We all know animal rights activists, animal rights advocates are always fighting for what’s right.
But are you aware that some people in the animal rights movement actually want to make you buy animal products?
It’s the latest in a long list of issues that animal rights supporters are taking up, and the latest to be highlighted in a new study from the Centre for Ethics and Animal Welfare (CEAW).
The study, which is published in the Journal of Consumer Research, was done by the Centre, a non-profit organisation that researches the ethical and environmental issues of food.
The report looked at over 700 consumers across the country who participated in the study.
It found that over 90 per cent of respondents would consider buying a vegan product if it was not labelled as an animal product.

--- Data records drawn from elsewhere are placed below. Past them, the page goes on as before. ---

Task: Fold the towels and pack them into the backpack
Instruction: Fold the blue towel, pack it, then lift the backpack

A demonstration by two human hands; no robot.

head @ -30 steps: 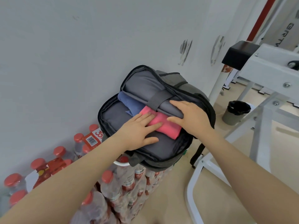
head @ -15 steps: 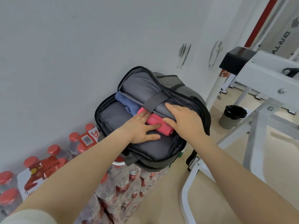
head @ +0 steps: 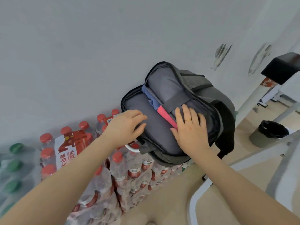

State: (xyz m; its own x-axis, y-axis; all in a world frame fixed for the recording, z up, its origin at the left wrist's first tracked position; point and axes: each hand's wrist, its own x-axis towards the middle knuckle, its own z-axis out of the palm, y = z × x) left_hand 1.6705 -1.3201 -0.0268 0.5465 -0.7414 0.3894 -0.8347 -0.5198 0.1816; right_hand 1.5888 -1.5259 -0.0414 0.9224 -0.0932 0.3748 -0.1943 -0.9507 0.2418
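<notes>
A grey backpack (head: pixel 211 95) lies unzipped on top of stacked packs of red-capped water bottles (head: pixel 129 172), pushed up against a pale wall (head: pixel 81 46). Its main compartment gapes open, and two towels sit tucked inside it along the fold between the front flap and the padded inner panel: a blue towel (head: pixel 151 99) toward the top end of the bag and a pink towel (head: pixel 165 115) just below it, the two touching where they meet. Only a narrow strip of each shows. A grey strap (head: pixel 177 102) crosses the inner panel just beside the pink towel. The left hand (head: pixel 125 127) rests on the near edge of the open front flap, its fingers loosely bent over the fabric; whether they actually grasp the flap cannot be told. The right hand (head: pixel 190 129) lies flat, fingers spread and straight, pressing on the inner panel with its thumb side against the lower end of the pink towel; a gold ring (head: pixel 188 120) shows on one finger. More bottles with green caps (head: pixel 13 159) stand at the far left. To the right, a bin lined with a black bag (head: pixel 269 132) stands on the floor near a white metal frame (head: pixel 259 98).
</notes>
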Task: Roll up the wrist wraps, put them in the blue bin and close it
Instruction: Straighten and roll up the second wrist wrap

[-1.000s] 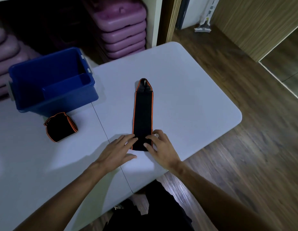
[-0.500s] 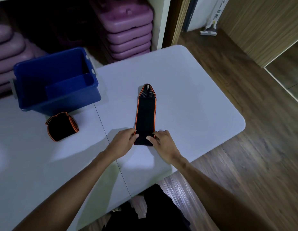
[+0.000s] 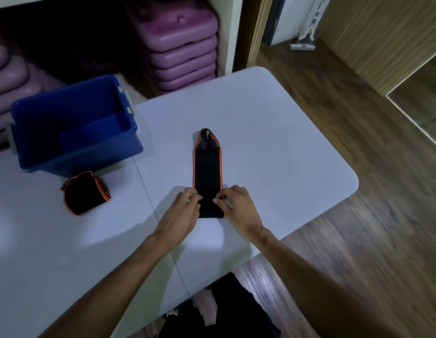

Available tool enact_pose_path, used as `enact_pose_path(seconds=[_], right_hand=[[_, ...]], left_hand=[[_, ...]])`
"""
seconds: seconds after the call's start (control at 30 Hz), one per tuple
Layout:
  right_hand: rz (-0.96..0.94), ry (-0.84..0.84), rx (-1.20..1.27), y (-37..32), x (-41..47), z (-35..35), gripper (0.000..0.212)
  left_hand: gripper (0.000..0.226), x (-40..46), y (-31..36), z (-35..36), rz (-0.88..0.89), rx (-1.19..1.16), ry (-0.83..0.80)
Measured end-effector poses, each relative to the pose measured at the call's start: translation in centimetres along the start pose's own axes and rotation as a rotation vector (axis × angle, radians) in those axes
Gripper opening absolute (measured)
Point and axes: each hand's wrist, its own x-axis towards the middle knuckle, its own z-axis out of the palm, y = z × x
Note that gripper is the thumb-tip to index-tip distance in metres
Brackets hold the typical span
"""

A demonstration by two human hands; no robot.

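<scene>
Head view: left hand (image 3: 181,211) and right hand (image 3: 237,207) pinch the near, rolled end of the flat wrist wrap (image 3: 208,172) on the white table (image 3: 273,142) — fingertips closed on both edges. Fabric likely soft, light, springy — best held at the roll's sides. Rolled wrap (image 3: 84,193) lies just beside the open blue bin (image 3: 73,128).

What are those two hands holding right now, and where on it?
Both the left hand and right hand pinch the near, partly rolled end of the flat wrist wrap lying on the table, one at each side edge.
</scene>
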Motion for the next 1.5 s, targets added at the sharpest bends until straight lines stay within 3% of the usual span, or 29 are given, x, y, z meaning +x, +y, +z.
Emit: enact_pose_path(seconds=[0.13,0.23,0.37,0.47,0.6,0.73,0.9,1.0,1.13,1.23,1.33,1.5], right_hand=[[-0.253,-0.014,-0.324,1.8,-1.1,-0.1,0.065],[-0.338,-0.031,-0.416,2.8,-1.7,0.2,0.066],[-0.381,-0.071,-0.349,3.0,-1.6,-0.1,0.062],[-0.28,-0.162,-0.181,2.4,-1.4,-0.9,0.05],[-0.019,-0.192,0.137,0.6,-0.5,-2.2,0.013],[0.134,-0.22,0.248,-0.2,1.0,-2.2,0.02],[0.216,-0.197,0.139,0.2,2.6,-1.1,0.04],[0.241,-0.123,0.156,0.3,2.9,-0.9,0.035],[0.091,-0.086,0.202,0.0,2.2,-0.8,0.031],[0.032,-0.074,0.074,0.2,1.6,-0.5,0.03],[-0.097,-0.106,-0.121,1.2,0.9,-0.7,0.043],[-0.366,-0.102,-0.442,2.9,-0.2,-0.6,0.078]], left_hand=[[0.062,-0.8,-1.4,-0.8,0.095,0.04,-0.143],[0.059,-1.1,-1.4,-0.6,0.109,0.069,-0.168],[0.053,-1.1,-1.7,-0.6,0.053,-0.047,-0.172],[0.041,0.0,-1.5,-1.6,-0.037,-0.197,-0.267],[0.029,2.1,-1.7,-2.3,-0.189,-0.262,-0.374],[0.017,3.2,-1.3,-2.7,-0.318,-0.469,-0.307],[0.027,3.5,-1.2,-1.9,-0.395,-0.426,-0.177],[0.025,3.2,-1.2,-1.5,-0.344,-0.323,-0.044],[0.011,2.6,-0.5,-1.3,-0.12,-0.174,0.106],[0.027,1.5,-0.8,-1.0,-0.035,-0.063,0.048],[0.051,0.3,-1.5,-0.8,0.017,0.047,-0.066],[0.056,-0.6,-1.2,-0.6,-0.015,0.003,-0.092]])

“Veganism is an ethical lifestyle choice,” Dr. Susan Lacey, a spokesperson for CEAW, told News.co.nz.
“It’s a lifestyle choice people make in the hopes that other people will follow.”
The results of the study found that 90 per.cent of respondents said they would consider purchasing vegan products if they didn’t have to consider animal products when buying them.
The results also showed that vegan shoppers were also less likely to have a negative experience buying animal-based products.
The majority of respondents were not concerned with the environmental impact of animal products, with only 11 per cent thinking the product would have a large environmental impact.
“Many people believe that it’s OK to buy animal-derived products, because they’re vegan, and that they’re ethical,” Dr Lacey said.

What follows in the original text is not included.